Hard to believe we're only just now getting into the 2008 elections. Or, hard to believe we're actually having serious discussions about the 2008 elections. The "keep the incumbent" mentality of both major political parties has pulled the primary season all the way into College Bowl season. These anti-democratic antics continue to make money more important now than before, because the coffers have to be full before one can even get going. Let me be clear, however: I don't have a problem with money in politics. I have a problem with undisclosed money being in politics. I have a problem with organizations contributing money to politics without the consent of their membership. I have a problem with corporations directly contributing to elections, but I have no problem with a trade association doing so (I know that only means the corporations will create shadow associations, but it does mean, then, that the association will have to canvass its members before contributing.) But I don't have a big problem with money in politics. As we say in Paulie World, "Congress shall make no law... abridging the right of free speech." Certainly, political free speech is the clearest intention for the First Amendment.
(At the other end of the "keep the incumbent" spectrum, of course, are the McCain-Feingold "Campaign Finance" Reform laws, which successfully has prohibited free political speech by the citizens of this country. I just find it hard to believe that the First Amendment's "Congress shall make no law... abridging the freedom of speech...." Imagine that, "Congress shall make no law." The two major outcomes of the McCain - Feingold have been the suppression of the individual's voice, and the huge injection of unaccountable soft money to partisan attack groups. I may not run an ad in the newspaper, or on a billboard, within 60 days of an election in which I state: "I served with Wes Clark back in the day, and I think he is a smiling rattlesnake," yet MoveOn and the others (I understand that the Swift Boat Vets are in this group) can accept millions and millions from George Soros to run any silly thing that pops into their heads. You folks who think McCain is a friend to we citizens had better think twice. Here's Mark Levin on the Keating Five. (And don't come back to me after reviewing the facts that McCain was found by the Senate ethics committee to have broken no law of the United States. Quis custodiet ipso custodes? Huh?

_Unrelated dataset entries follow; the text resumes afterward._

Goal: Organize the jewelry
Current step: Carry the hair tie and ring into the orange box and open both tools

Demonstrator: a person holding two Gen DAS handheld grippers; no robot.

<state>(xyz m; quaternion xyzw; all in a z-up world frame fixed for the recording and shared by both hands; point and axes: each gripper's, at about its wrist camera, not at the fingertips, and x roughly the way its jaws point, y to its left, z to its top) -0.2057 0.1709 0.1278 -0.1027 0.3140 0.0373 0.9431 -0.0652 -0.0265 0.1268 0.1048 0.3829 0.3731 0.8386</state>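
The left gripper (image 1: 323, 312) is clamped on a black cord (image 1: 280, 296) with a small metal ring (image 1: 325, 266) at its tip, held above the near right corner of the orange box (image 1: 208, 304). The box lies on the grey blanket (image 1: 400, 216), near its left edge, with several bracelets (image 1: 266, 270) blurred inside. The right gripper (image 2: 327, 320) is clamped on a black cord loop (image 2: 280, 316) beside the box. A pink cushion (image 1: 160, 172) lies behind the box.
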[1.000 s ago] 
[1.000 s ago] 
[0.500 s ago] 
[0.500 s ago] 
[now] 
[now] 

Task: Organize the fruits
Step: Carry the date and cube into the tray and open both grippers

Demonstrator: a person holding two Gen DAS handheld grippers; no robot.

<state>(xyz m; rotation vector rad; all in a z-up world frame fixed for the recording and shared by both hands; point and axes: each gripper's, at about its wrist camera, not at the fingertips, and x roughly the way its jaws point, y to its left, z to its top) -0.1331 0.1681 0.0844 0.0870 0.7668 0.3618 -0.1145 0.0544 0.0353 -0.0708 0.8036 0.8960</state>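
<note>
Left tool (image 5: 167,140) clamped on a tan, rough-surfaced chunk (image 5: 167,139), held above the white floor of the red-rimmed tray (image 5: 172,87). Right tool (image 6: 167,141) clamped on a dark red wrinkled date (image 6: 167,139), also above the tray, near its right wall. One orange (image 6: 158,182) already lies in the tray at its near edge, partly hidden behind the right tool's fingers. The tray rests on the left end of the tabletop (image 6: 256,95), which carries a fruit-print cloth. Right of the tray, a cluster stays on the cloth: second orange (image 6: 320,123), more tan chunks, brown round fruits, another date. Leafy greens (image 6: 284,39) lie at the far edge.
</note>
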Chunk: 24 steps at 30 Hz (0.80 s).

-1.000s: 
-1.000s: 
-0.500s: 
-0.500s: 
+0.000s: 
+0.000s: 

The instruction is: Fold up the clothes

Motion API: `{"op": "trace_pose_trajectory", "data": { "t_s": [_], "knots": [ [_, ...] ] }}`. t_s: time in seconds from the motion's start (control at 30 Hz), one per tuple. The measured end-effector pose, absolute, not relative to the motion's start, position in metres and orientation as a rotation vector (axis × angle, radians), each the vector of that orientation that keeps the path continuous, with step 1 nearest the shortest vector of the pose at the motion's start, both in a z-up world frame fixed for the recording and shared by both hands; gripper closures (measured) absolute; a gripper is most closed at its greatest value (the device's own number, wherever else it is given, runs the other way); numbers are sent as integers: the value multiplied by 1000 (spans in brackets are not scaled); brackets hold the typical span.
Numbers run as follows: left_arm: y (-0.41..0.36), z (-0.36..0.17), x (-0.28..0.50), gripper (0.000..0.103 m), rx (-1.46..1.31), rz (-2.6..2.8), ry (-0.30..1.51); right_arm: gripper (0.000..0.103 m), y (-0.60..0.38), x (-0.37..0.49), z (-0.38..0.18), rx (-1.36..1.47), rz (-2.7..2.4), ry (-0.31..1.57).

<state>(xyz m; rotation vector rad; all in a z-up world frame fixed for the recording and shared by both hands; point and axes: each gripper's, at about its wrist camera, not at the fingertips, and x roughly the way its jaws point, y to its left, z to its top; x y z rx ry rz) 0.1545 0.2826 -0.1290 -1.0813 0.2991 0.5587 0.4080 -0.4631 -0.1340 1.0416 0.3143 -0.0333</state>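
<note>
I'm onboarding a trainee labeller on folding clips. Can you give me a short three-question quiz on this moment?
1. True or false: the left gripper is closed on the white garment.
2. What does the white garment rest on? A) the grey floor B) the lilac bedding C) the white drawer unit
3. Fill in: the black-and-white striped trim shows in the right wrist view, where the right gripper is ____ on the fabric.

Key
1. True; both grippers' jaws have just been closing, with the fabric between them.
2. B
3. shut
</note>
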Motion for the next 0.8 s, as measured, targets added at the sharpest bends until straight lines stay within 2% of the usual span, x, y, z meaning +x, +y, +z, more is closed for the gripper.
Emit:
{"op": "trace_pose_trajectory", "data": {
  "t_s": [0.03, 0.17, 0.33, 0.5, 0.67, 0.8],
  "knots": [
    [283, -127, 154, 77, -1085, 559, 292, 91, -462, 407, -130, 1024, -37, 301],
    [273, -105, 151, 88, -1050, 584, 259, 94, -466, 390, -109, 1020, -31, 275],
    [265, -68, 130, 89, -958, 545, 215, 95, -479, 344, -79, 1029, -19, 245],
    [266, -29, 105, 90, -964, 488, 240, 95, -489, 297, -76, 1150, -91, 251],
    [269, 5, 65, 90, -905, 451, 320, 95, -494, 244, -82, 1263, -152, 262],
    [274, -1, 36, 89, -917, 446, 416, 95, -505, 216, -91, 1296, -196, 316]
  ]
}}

Tough now to remember how it used to be, when early summer (Stanley Cup season) decided primaries. In 1968, Bobby Kennedy won the California primary on June 5, and the expectation that the upcoming New York primary would be a dogfight. (Only 17 states had primaries in 1968; there were 30 that had them in 1976. Most states had some sort of caucus. I somewhat miss those days of smoke-filled rooms and conventions that meant something.) I thought we had much better candidates who were able to focus on more weighty issues. Besides, it's only the partisans who vote in primaries anyway, right? Today's beauty pagent is already six months too long before the primaries; getting the primaries out of the way by March is the major parties' way of eliminating competition from the incumbents, coupled with the desire to turn the substance of a political debate into pabulum. The substantive discussion of issues has become an avoidance of making mistakes, and the general debate has devolved into background noise until the party attack machines find some bomb to drop in order to make the other guy look like a sleaze.
Imagine Lincoln getting elected now with a crazy wife, whose family were slaveholders, and whose sons fought and died for the cause of the insurrection. Makes poor W's 25-year old DUI bust seem pale by comparison.
Ugh. Political primaries. Even reading our old reliables over at Real Clear Politics, Free Republic, and, of course, PoliPundit, seems drab and tired.